Au bout du silence est la relation d’un homme avec son bwiti (son génie). Le bwiti est la force occulte en relation avec la personne qui la possède ou qu’elle possède. Dans les rites gabonais il y a trois forces occultes : les ancêtres, les génies et les fétiches. A chaque force occulte est rattaché un culte. Par exemple le bwiti est la religion de la mort, le culte des ancêtres. Dans l’ensemble, au Gabon tous les cultes sont groupés en deux : les cultes de vision (le regard, l’initié voit) et les cultes de possession (l’initié élu est possédé) (Mary, 1998).

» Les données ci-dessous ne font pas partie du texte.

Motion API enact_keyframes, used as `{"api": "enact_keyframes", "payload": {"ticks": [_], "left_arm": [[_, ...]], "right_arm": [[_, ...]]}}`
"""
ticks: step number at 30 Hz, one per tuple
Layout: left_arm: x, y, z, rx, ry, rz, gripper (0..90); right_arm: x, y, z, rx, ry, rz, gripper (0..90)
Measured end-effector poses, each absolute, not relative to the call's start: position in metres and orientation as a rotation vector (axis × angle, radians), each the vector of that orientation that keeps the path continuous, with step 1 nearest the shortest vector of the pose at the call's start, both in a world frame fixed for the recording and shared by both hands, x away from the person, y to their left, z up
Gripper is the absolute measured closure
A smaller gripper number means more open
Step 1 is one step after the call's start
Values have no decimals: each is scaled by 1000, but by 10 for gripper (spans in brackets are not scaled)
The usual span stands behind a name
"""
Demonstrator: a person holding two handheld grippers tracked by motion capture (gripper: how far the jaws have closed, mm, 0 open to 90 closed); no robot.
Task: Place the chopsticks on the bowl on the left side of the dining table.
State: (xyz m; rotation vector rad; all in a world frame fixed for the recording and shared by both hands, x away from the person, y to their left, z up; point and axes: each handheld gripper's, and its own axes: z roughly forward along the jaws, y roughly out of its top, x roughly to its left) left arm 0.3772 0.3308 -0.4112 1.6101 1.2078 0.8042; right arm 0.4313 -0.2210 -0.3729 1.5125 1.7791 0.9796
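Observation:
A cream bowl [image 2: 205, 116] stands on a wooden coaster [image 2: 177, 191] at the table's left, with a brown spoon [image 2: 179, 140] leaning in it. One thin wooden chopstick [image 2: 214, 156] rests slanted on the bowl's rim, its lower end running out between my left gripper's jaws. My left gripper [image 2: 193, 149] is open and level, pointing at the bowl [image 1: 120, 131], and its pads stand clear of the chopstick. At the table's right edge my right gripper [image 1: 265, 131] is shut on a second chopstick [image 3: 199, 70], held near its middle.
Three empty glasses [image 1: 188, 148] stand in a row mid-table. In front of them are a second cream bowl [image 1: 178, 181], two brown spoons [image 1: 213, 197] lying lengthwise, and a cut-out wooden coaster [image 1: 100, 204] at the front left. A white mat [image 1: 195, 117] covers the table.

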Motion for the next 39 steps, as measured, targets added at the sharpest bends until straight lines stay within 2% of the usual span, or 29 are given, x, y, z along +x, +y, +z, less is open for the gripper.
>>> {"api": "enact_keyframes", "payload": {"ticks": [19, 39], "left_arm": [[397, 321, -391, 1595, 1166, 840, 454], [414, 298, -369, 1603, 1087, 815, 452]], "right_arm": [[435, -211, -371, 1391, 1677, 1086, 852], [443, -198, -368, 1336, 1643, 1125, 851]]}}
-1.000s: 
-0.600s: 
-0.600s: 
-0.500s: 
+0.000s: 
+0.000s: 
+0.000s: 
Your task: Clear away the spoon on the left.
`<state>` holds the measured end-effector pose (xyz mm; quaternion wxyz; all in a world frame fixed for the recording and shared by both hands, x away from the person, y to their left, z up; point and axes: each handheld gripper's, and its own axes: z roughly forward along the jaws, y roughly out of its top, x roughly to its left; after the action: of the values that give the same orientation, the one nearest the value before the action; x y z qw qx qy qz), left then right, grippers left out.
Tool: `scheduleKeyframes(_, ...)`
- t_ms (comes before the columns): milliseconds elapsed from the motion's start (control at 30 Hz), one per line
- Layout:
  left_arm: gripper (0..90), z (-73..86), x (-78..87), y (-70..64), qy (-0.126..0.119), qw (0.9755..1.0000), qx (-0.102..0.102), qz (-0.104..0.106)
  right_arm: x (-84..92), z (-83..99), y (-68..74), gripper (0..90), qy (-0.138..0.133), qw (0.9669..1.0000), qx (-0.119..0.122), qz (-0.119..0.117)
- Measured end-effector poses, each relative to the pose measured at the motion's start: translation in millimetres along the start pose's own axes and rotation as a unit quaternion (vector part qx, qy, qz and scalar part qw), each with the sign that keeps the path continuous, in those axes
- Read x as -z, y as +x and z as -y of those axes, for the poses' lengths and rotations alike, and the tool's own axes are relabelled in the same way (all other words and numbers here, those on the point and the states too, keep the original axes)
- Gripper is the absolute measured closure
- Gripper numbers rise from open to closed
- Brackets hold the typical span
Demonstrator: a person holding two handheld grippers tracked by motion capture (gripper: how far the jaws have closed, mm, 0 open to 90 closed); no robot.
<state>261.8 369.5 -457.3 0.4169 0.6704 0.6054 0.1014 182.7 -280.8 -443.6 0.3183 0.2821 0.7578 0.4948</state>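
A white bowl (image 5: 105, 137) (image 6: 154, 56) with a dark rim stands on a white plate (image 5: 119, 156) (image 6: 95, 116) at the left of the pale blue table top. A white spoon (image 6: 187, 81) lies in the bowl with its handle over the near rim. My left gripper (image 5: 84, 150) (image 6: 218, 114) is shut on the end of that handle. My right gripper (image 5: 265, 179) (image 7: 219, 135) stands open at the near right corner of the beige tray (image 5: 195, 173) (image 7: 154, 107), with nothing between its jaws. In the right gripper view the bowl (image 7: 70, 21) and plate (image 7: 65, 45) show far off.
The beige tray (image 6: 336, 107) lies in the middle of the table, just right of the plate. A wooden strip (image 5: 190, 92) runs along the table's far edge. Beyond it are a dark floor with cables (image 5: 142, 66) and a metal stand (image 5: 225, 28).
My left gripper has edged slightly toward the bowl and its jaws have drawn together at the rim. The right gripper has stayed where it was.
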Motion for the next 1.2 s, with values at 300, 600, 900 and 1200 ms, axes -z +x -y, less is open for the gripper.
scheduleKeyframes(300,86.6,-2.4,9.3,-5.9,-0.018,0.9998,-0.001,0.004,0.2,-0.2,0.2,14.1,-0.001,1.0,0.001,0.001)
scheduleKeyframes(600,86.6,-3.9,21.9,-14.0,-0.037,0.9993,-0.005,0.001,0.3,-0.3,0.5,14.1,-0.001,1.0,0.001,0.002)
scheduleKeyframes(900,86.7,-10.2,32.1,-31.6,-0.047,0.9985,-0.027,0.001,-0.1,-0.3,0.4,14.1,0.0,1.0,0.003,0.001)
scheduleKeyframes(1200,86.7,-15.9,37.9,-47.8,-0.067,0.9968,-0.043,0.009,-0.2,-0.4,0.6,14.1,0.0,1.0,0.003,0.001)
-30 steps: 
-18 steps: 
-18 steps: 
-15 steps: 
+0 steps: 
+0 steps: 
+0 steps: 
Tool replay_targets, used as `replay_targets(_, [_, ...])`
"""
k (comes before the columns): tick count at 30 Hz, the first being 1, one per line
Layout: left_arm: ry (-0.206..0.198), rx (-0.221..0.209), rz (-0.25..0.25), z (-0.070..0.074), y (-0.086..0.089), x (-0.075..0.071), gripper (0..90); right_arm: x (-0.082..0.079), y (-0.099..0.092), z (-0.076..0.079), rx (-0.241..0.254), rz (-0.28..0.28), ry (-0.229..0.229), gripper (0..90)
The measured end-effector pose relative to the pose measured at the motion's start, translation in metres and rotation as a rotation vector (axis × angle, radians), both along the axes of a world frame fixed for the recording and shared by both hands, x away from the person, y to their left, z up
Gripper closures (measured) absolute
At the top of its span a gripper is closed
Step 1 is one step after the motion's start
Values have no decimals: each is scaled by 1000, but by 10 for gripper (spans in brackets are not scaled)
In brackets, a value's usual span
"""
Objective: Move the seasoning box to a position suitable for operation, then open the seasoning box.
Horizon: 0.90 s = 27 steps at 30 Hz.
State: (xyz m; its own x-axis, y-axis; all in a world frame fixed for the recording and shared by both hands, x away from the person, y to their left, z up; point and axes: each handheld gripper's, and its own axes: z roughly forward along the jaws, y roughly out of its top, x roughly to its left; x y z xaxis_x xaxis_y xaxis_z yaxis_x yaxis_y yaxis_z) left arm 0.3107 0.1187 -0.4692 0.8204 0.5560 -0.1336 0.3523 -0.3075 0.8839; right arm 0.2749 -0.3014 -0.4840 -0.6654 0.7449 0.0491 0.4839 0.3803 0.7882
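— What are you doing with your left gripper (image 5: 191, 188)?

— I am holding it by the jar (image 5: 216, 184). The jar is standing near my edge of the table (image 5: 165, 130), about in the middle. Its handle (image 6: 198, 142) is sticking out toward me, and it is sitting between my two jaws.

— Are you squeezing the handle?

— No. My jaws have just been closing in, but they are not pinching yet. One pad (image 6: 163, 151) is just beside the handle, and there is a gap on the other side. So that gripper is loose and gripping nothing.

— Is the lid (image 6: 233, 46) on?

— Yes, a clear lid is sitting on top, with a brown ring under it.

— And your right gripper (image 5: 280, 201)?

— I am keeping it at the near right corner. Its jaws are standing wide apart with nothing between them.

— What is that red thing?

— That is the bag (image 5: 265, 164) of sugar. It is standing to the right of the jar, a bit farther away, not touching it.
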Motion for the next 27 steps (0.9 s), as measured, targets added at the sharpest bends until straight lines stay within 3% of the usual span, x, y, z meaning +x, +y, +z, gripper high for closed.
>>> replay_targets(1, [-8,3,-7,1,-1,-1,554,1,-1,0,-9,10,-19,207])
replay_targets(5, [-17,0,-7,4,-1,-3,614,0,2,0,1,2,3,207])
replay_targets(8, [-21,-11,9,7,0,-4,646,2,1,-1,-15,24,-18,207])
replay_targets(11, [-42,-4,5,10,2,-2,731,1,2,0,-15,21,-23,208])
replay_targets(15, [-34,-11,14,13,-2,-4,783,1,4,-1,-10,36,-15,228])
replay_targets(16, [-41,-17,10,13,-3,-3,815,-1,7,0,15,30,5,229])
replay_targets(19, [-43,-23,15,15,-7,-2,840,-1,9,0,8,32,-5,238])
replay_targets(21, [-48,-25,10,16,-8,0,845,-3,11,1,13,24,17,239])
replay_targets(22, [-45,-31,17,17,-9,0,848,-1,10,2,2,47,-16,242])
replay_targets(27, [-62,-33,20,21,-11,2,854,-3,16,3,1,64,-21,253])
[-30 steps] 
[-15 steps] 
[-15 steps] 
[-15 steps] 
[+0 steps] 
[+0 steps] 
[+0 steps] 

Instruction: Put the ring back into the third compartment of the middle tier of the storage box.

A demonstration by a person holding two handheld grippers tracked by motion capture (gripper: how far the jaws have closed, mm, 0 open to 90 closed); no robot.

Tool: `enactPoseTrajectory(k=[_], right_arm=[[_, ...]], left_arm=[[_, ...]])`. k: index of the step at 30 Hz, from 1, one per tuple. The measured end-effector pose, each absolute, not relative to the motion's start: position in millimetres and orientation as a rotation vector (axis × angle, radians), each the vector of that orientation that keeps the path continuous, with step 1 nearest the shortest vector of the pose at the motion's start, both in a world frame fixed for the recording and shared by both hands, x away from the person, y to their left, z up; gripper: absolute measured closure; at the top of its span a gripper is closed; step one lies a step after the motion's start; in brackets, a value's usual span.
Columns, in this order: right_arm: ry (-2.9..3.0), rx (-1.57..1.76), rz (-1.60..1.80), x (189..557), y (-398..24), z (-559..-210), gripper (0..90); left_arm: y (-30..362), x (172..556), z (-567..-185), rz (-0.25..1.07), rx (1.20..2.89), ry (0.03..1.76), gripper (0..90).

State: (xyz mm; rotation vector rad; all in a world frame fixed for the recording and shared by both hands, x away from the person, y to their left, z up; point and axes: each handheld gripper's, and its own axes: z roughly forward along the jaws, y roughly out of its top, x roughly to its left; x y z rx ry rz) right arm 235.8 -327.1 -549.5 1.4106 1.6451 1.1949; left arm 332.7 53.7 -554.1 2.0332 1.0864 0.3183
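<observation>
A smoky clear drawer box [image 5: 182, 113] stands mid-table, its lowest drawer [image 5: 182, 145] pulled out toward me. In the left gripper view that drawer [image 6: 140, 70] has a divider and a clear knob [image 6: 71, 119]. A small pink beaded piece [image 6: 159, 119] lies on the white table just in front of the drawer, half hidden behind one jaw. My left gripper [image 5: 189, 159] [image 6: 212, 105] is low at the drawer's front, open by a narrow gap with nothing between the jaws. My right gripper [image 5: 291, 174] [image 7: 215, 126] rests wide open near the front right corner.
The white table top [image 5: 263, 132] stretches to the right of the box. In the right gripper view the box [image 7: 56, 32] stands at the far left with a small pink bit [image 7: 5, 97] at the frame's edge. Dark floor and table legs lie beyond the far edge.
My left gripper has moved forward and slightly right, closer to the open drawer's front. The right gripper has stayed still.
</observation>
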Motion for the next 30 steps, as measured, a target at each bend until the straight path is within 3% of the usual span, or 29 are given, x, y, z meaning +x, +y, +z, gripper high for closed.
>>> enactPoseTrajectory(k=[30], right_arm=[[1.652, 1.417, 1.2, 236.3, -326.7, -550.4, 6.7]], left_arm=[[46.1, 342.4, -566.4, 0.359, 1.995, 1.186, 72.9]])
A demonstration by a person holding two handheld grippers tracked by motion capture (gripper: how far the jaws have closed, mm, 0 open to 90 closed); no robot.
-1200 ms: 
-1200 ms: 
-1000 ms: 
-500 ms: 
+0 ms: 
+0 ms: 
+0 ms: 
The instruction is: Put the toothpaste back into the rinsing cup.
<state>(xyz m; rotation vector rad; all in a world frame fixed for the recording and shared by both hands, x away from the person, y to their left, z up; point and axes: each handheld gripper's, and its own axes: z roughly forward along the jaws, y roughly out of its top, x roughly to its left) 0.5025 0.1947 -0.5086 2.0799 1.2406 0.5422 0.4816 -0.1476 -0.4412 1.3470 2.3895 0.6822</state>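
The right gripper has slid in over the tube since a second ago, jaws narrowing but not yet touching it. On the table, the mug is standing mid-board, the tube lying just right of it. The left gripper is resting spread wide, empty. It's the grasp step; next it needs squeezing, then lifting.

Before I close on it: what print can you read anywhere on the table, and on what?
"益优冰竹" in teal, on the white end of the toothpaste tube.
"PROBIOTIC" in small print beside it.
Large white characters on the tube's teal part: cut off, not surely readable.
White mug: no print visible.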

Chez les Miénès, ethnie d’appartenance de Laurent Owondo, on trouve trois cultes prédominants : l’ombwiri, l’elombo et le mbumba-yiyano. L’Ombwiri est le culte adressé à un génie extérieur qui fait intrusion dans la vie d’une personne et perturbe sa santé. Cette personne prend contact avec le génie dans l’optique d’obtenir guérison. Cette dernière s’effectue par le truchement d’une vision opérée à l’aide de la manducation de l’iboga. L’Elombo est le culte d’une légion de génies extérieurs. Quant au Mbumba-yiyano, c’est le culte du conjoint invisible, culte du génie intérieur à la personne, du génie de la naissance. ce culte ne nécessite aucune initiation, ni aucune manducation de l’iboga. C’est le culte qui est relaté dans Au bout du silence de Laurent Owondo. Le Mbumba-yiyano “désigne avant tout le fond du caractère, la nature profonde, ce qui vient à la naissance, puis, par delà, une sorte d’esprit tutélaire, inspirateur du moi et de- la conscience, qui se manifeste avec l’individu et disparaît avec lui” (Fromaget, 1986:107).

  • il dicte des interdits et demande à faire alliance avec le moi.

  • il s’exprime principalement en rêve.

  • il vit à la fois dans l’homme et dans l’eau.

  • il est essentiellement sexué, son sexe étant opposé à celui de la personne réelle.

Comment se manifeste le génie de la naissance à l’attention de son possesseur ?

-  Par des maladies.

- Sous forme d’un serpent.

- le chemin d’accès à la conscience le plus couramment utilisé est le rêve. Là, le génie se montre sous forme d’une personne de sexe opposé, d’ordinaire désirable, et dotée d’attributs enviables : beauté, intelligence, puissance, richesse… Souvent le mbumba-yiyano apparaît sous les traits d’un blanc. Il est par nature grand amateur de rapports sexuels et apparaît fréquemment dans les rêves des adolescents et adolescentes (Fromaget, 1986:108).